PSA/ee/docs/plans/2026-01-01-extension-scheduled-tasks/PRD.md

# PRD — Extension scheduled tasks (endpoint-based)

- Slug: `extension-scheduled-tasks`
- Date: `2026-01-01`
- Status: Draft

## Summary
Add “scheduled tasks” for EE extensions by allowing tenant admins to configure cron-based schedules that invoke a *manifest-declared API endpoint* on an installed extension, without requiring an external caller.

Implementation approach:
- Schedules are configured in the extension settings UI and via APIs.
- Each schedule points to an `endpoint_id` in a normalized endpoint table (strong guarantees).
- At runtime, a scheduler invokes the Runner using the existing `/v1/execute` contract with a synthetic `http` payload.
- When an extension install is updated to a new version, schedules are remapped to the new version’s endpoints by matching `(method,path)`; updates are blocked if any schedule cannot be remapped (unless explicitly overridden by admin action).
- All cleanup is handled via business logic (no DB cascades; Citus constraints).

## Problem
Extensions often need to “do something periodically” (sync, reconciliation, refresh caches, send reminders, pull from external systems). Today, extensions can only run when the host receives an HTTP request to `/api/ext/[extensionId]/[[...path]]`, which requires an external trigger.

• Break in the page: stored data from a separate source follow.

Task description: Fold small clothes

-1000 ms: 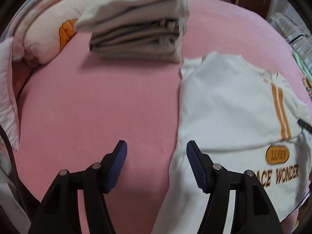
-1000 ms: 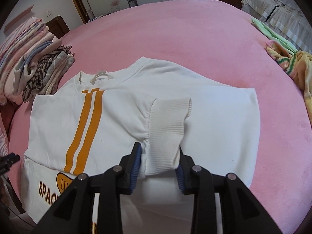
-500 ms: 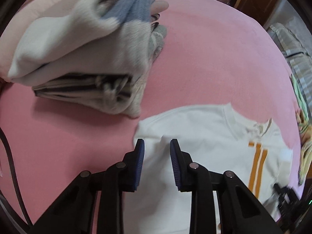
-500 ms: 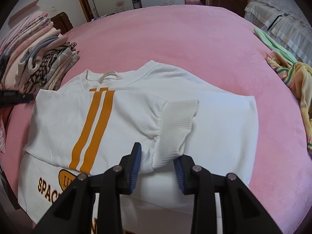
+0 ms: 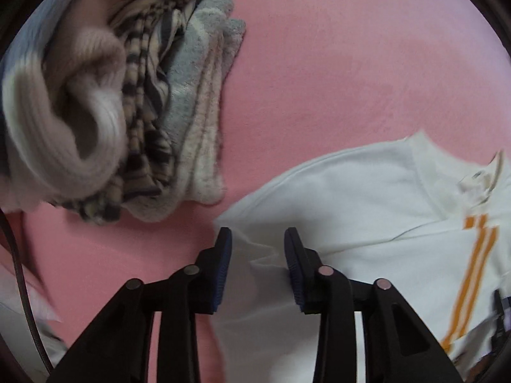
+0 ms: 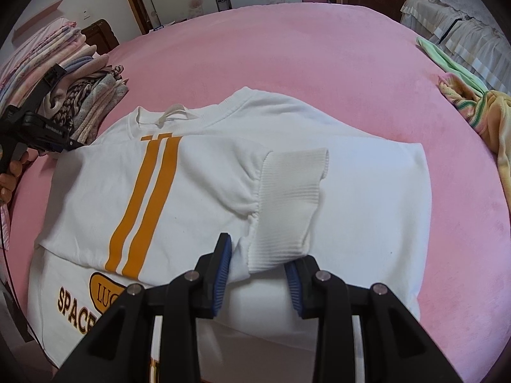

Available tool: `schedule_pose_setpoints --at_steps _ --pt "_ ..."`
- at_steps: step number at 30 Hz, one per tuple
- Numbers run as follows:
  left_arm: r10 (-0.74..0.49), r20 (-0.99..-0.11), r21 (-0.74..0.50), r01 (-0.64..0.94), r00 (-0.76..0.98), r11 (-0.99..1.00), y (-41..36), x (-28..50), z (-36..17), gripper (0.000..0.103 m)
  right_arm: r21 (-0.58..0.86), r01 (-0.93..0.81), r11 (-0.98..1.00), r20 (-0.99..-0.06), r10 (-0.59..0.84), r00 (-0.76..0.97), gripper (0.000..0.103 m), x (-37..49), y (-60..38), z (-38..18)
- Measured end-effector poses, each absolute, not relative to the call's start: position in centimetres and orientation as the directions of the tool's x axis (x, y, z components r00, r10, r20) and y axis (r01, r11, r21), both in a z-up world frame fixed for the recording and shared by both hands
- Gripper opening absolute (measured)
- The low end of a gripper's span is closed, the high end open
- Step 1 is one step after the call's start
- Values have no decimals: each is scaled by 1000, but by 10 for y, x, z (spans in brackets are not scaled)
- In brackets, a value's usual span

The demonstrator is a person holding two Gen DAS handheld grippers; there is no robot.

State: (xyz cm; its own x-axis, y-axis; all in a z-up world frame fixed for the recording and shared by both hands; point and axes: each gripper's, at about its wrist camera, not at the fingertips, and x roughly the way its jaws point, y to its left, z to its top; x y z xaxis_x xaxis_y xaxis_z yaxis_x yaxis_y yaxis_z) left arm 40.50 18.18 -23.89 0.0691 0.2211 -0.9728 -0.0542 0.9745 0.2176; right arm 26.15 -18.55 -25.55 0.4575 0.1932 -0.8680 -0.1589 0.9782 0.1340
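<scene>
The sweatshirt (image 6: 223, 191) lies flat on the near part of the bed (image 6: 319, 63), one sleeve cuff (image 6: 290, 204) folded onto it. A stack of folded clothes (image 6: 92, 105) sits far left, loose garments (image 6: 472, 105) far right.

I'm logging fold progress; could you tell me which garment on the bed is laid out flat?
The white sweatshirt with orange stripes; the yellow-green garment lies crumpled at the right edge.

Soft even daylight, heavy fisheye bending with dark corners, left-wrist view motion-blurred.
</scene>
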Motion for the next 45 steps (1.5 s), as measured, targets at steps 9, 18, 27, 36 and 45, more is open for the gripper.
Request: schedule_pose_setpoints --at_steps 9,18,27,36,45 --pt "606 -742 661 164 286 732 152 397 -232 40 162 -150 975 -858 214 466 35 260 -191 -258" --pt "369 -885 428 182 285 885 176 390 -210 40 170 -151 974 -852 223 474 35 259 -195 -254" --pt "273 -902 346 182 333 920 196 338 -203 34 174 -145 974 -846 223 484 35 256 -196 -253" --pt "169 -930 213 102 326 972 230 308 -211 33 318 -87 944 -804 317 502 42 261 -216 -246" --pt "135 -940 174 101 313 980 239 285 -221 33 337 -13 942 -828 303 472 57 303 -235 -248"
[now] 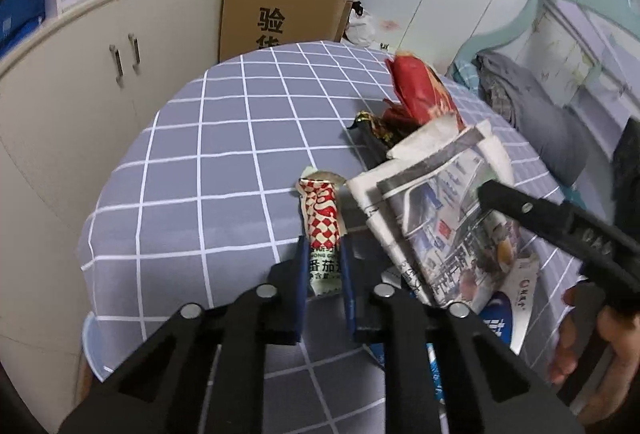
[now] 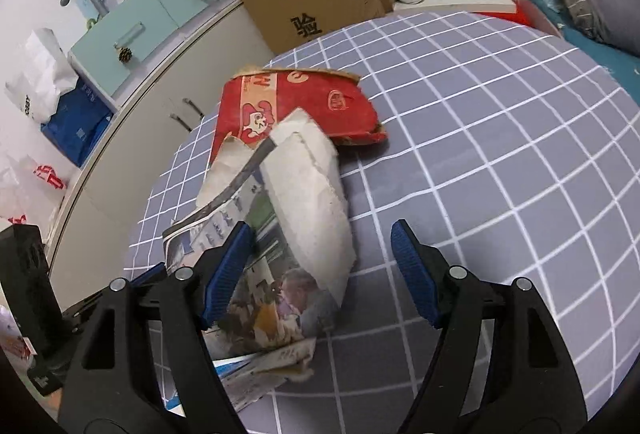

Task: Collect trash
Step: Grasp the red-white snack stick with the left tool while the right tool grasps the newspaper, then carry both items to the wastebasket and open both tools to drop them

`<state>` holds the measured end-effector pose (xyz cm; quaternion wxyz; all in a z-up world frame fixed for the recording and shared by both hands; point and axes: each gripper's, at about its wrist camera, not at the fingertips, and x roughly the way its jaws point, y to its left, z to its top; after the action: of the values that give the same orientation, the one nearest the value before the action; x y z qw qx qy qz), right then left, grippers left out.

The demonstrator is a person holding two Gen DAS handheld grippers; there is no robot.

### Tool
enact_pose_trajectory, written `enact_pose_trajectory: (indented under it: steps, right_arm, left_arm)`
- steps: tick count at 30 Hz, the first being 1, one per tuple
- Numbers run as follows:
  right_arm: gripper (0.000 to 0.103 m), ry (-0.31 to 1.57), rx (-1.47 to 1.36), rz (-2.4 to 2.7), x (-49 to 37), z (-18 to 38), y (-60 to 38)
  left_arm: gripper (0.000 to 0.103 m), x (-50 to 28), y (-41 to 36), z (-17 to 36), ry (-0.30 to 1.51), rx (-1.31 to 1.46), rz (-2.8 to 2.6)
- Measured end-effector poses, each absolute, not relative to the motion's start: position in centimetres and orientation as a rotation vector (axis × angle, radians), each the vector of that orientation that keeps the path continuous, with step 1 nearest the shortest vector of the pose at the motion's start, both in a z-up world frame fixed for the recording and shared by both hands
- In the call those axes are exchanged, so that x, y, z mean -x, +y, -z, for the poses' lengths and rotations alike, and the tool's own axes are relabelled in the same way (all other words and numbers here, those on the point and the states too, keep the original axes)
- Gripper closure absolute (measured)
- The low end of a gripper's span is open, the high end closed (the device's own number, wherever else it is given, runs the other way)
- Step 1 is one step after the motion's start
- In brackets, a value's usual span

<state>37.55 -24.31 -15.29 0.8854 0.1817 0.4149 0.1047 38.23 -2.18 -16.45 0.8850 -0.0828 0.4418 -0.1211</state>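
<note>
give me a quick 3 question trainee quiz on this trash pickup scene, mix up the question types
1. True or false: the left gripper is shut on the red-and-white checked ketchup sachet.
2. Multiple choice: what lies between the right gripper's open jaws? A) a glass bottle B) the folded printed newspaper with a white paper piece on it C) a metal spoon
3. Fill in: the torn red cardboard carton lies on the grey cloth with a white ____ pattern.

Key: 1 true; 2 B; 3 grid
</note>
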Motion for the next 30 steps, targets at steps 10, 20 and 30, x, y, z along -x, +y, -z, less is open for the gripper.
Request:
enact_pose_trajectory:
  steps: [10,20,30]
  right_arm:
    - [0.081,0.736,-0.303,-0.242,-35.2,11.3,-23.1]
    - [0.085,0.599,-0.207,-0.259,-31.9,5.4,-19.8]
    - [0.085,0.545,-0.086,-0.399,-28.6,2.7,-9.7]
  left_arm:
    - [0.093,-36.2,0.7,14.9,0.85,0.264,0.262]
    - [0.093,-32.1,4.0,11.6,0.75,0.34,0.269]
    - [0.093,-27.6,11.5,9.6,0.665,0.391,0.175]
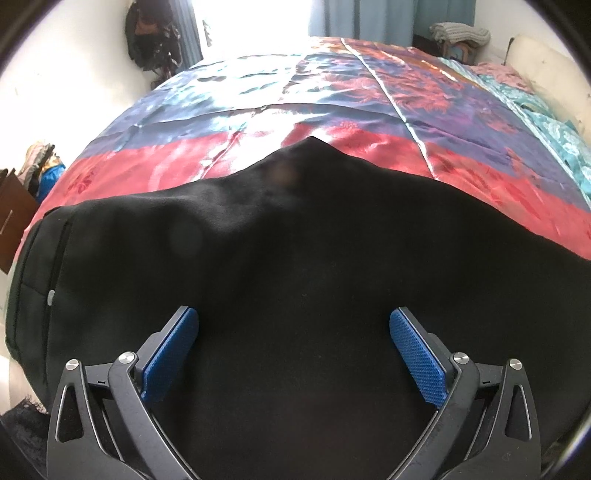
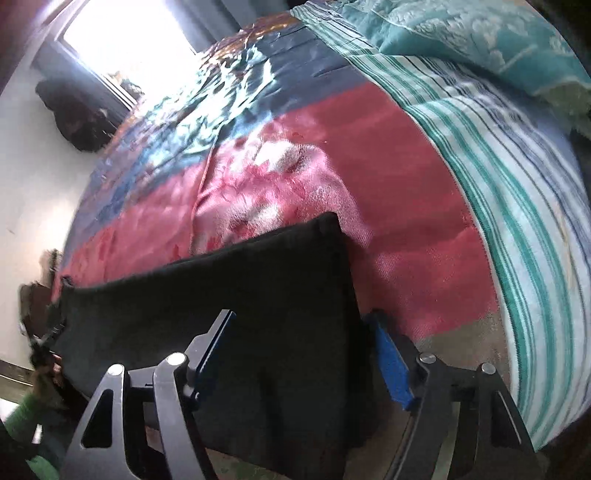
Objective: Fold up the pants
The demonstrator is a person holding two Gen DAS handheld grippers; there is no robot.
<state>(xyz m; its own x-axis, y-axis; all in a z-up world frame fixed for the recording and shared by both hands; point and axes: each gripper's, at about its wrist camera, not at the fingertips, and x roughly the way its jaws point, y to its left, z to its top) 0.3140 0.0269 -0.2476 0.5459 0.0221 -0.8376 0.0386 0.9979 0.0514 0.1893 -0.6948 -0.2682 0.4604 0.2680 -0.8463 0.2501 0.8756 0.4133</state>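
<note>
Pants point(image 1: 295, 258) lie black on the bed point(image 1: 332, 110); both grippers point(image 1: 293, 332) point(image 2: 299, 339) gape apart, so pinch the hem squarely before folding.

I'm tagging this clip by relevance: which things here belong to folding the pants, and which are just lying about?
Part of the job:
- black pants
- left tool, open over the pants
- right tool, open at the pants' edge
- red and blue bedspread underneath

Just lying about:
- striped blanket
- teal floral cloth
- dark bag on the wall
</note>
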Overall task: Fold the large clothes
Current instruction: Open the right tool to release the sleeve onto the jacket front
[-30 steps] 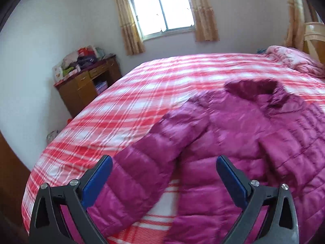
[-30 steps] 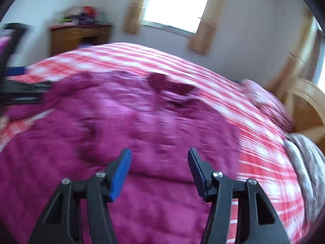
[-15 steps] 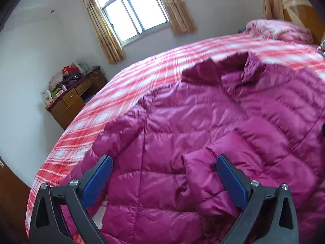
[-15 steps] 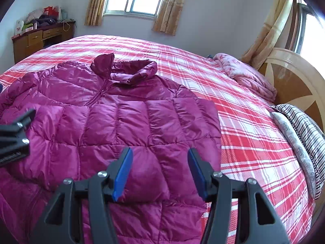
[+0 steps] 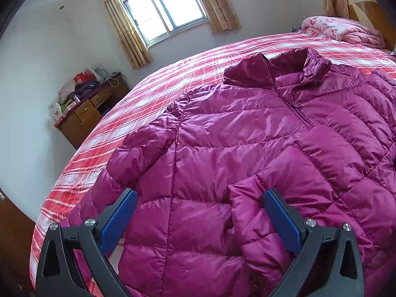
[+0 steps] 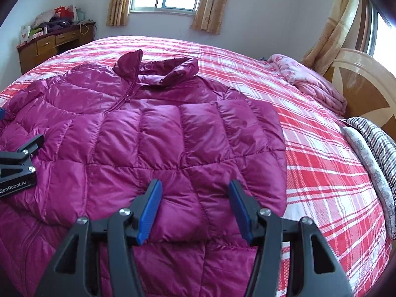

We need a first-party, tenant-scoped scheduling mechanism that:
- Works with the Runner/Gateway execution model (out-of-process WASM execution)
- Uses existing install-scoped config/providers/secrets
- Is observable, auditable, and controllable by tenant admins
- Behaves predictably across extension version upgrades

## Goals
- Allow tenant admins to create/edit/enable/disable scheduled invocations for an installed extension.
- Schedules invoke a selected endpoint from the extension’s manifest-declared endpoint list (method + path), using the same Runner execute pipeline as HTTP gateway invocations.
- Provide safe, tenant-scoped controls: “run now”, view next run, view last run, view history/status.
- Remap schedules on extension update when possible; block version updates when scheduled endpoints are removed/changed (per policy).
- Enforce platform constraints: job runner abstraction (Temporal in EE), no cascades, clean deletion, and full tenant isolation.

## Non-goals
- General event bus / arbitrary “events” delivery to extensions (this plan uses synthetic HTTP invocations).
- Extension-defined dynamic schedule creation via host APIs (e.g., `alga.scheduler.register`).
- Sub-minute, high-frequency scheduling and/or large-scale fanout scheduling without explicit quota/limits work.
- A full UI for complex parameter schemas per endpoint (optional “body template” can be added later).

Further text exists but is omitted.